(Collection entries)
__________________________________________________

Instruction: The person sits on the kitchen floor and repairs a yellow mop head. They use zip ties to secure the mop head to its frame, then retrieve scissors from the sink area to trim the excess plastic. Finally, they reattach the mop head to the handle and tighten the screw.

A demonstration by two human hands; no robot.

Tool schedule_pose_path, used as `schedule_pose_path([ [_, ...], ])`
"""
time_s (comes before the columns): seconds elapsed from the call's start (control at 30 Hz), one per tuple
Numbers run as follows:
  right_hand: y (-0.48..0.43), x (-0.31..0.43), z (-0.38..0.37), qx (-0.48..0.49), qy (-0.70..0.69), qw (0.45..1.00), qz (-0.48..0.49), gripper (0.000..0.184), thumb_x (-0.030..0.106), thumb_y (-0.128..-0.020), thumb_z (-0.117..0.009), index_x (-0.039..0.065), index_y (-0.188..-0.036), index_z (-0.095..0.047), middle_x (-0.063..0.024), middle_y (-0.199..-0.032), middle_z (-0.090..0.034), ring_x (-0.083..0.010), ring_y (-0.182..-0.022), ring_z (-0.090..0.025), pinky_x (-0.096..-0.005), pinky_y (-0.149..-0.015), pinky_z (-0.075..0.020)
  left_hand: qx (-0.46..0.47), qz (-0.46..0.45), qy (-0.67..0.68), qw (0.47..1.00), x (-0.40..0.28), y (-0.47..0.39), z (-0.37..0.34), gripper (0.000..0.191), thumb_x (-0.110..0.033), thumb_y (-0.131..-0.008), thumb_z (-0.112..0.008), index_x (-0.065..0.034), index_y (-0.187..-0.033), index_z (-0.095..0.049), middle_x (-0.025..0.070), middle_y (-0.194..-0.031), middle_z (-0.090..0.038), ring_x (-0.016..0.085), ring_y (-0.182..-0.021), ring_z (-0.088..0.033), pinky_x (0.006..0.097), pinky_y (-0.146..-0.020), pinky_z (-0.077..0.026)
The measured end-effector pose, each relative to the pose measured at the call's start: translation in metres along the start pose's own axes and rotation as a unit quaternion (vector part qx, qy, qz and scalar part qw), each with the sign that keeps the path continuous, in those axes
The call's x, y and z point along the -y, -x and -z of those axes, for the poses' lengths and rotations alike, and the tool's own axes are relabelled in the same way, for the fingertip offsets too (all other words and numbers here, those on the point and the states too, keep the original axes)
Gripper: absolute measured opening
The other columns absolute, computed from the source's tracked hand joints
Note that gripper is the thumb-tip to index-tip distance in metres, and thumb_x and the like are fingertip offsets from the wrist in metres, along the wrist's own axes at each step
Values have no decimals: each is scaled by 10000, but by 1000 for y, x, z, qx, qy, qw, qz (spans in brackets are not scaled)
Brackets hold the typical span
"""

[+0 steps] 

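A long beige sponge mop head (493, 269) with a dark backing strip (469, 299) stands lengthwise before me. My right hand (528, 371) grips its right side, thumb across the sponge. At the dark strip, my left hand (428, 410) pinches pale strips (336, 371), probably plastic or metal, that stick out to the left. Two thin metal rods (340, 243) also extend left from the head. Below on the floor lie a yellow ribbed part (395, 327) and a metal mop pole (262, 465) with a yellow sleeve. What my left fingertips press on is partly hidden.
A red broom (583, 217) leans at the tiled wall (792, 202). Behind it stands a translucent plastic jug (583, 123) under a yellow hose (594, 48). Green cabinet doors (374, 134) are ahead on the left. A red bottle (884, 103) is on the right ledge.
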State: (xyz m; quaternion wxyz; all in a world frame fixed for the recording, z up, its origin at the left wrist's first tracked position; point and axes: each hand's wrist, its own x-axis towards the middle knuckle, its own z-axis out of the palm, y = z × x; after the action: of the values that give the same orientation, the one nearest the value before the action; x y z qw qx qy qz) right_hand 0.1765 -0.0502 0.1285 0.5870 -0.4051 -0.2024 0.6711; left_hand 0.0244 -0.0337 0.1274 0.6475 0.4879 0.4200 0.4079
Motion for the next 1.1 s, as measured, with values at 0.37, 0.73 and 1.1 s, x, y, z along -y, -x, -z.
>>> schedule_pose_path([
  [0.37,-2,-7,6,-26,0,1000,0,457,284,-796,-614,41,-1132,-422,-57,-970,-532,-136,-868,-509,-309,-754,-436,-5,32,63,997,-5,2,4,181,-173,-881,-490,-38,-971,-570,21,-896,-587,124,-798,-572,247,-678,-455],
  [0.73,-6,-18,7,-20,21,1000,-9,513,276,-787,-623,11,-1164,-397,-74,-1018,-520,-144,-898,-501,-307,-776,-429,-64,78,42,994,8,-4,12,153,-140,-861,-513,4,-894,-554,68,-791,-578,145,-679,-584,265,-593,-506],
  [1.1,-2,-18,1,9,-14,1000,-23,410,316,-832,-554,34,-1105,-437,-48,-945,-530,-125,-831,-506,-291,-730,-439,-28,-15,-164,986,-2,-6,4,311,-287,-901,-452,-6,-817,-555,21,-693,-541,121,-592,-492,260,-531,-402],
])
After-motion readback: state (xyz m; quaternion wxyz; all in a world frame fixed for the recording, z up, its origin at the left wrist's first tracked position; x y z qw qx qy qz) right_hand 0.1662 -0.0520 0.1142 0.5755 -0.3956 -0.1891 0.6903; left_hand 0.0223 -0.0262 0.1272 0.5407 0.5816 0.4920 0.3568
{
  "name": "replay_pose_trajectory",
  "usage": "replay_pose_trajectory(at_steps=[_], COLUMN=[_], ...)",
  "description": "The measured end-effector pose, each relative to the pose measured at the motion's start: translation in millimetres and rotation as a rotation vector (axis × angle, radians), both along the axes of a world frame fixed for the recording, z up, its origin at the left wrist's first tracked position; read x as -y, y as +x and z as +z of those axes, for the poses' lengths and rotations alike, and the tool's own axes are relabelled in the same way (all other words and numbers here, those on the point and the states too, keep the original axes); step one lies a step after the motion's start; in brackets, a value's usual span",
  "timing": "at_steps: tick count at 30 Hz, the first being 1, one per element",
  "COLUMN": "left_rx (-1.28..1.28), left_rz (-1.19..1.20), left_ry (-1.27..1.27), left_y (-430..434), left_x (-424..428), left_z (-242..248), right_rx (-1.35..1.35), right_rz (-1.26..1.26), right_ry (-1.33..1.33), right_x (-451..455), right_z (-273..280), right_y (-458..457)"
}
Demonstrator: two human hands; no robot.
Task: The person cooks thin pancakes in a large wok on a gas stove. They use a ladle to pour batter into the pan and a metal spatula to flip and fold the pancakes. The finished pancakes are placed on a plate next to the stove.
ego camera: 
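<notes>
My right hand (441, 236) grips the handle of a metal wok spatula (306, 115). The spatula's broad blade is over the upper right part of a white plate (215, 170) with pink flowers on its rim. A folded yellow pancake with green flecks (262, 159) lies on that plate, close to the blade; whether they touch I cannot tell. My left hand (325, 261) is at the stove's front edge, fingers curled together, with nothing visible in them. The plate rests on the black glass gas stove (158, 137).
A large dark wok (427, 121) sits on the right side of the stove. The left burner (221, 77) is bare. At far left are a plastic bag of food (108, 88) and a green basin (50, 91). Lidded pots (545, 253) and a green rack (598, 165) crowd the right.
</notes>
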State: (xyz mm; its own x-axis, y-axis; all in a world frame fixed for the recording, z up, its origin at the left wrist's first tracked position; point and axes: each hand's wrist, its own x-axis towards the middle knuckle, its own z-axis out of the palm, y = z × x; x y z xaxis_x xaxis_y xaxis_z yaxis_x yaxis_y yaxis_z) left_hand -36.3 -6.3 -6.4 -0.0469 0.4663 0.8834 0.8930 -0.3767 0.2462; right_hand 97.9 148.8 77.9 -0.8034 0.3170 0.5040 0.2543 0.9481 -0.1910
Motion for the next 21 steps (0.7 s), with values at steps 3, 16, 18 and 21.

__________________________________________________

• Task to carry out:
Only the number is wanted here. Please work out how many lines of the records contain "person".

• Written solution:
2